Imagine a capacitor with an existing, stable, unchanging voltage across it. It might be a DC power supply placed across the capacitor, for example, where it's been a long time and the capacitor has "charged up." In this case, there is no current because... well... there's no need for any. The circuit has reached equilibrium. It just sits there.
Now, you turn a knob and the DC power supply changes its voltage. The capacitor must also change, too. (You can't have a power supply with one voltage and a capacitor with a different voltage when they are tied together like this.) But it can't change instantly because the capacitor is a large reservoir of charge, in effect, and to change its voltage you must change that reservoir's "level of charge." To change that, you have to supply (or remove) some charge. But moving charge requires time and together, charge motion and time, you must have current to get there.

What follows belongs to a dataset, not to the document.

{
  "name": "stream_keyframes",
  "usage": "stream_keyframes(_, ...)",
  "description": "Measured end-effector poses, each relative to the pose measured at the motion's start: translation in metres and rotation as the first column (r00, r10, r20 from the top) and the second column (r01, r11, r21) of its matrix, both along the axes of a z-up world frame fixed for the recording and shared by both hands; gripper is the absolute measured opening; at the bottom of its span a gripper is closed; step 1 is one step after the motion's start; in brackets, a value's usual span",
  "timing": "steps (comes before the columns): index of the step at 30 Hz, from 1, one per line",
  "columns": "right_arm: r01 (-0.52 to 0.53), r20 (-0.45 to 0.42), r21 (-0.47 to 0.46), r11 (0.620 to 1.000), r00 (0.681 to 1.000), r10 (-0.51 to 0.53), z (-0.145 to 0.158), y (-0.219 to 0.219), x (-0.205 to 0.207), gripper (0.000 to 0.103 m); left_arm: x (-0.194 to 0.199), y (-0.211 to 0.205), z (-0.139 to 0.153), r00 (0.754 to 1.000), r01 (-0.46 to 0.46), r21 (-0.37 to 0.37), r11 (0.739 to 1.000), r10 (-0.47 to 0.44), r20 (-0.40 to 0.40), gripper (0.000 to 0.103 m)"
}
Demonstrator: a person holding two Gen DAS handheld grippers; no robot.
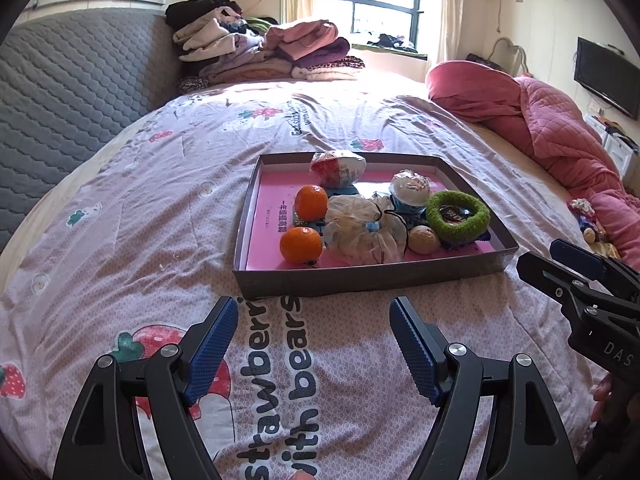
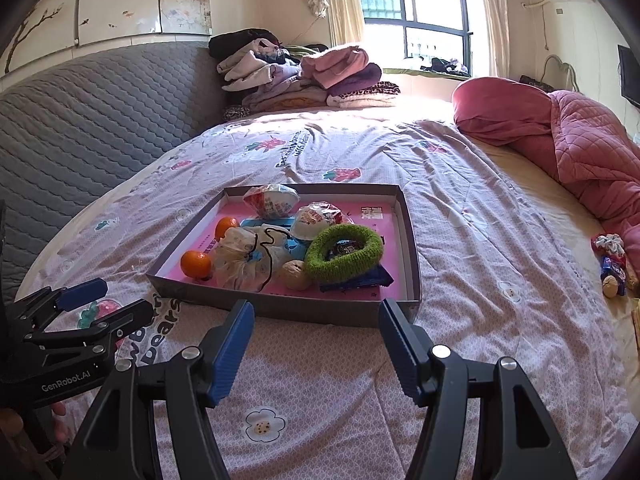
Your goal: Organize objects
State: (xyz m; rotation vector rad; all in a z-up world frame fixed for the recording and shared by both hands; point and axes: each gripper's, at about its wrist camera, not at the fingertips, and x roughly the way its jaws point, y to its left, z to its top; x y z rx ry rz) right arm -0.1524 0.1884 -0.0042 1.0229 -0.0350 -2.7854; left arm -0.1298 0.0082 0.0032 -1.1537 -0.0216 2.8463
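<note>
A shallow grey box with a pink floor lies on the bed; it also shows in the right wrist view. In it are two oranges, a white mesh pouch, a walnut, a green fuzzy ring and wrapped snacks. My left gripper is open and empty, just in front of the box. My right gripper is open and empty, near the box's front right corner. Each gripper shows in the other's view.
Loose small items lie on the bed at the right, next to a pink quilt. Folded clothes are stacked at the far side. A grey padded headboard runs along the left.
</note>
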Motion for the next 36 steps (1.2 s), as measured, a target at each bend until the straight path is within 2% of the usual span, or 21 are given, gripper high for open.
stream_keyframes(36, 0.011, 0.06, 0.004, 1.0, 0.998, -0.012, -0.032, 0.001, -0.001, 0.064, -0.005, 0.003, -0.021, 1.0, 0.007, 0.006, 1.0, -0.007, 0.006, 0.079)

So, if you change the voltage then that must stimulate some charge to flow onto, or off of, the capacitor. If you change the voltage slowly, then the rate of change of charge in the capacitor's reservoir over time is less. If you change the voltage rapidly, then the rate of change of charge in the capacitor's reservoir must be more. To achieve a faster rate of change of voltage across the capacitor, you must supply a higher current in order to fill (or drain) the capacitor's storage of charge.
The voltage across a capacitor is: \$V=\frac{Q}{C}\$. So with the capacitance held fixed, to get a higher voltage \$V\$ you need more charge \$Q\$.
Now, when you look at the equation:
$$I = C\cdot \frac{\textrm{d}\:V}{\textrm{d}\:t}$$
You can see all that wonderful hand-waving tied up in a package with nice bow. The current has to be larger if the capacitor has a larger capacitance. Why? Because it is a bigger reservoir and it needs more charge to achieve the same voltage. The current has to be larger also if the rate of change of voltage is more. For reasons just discussed above. That equation puts it all in one place.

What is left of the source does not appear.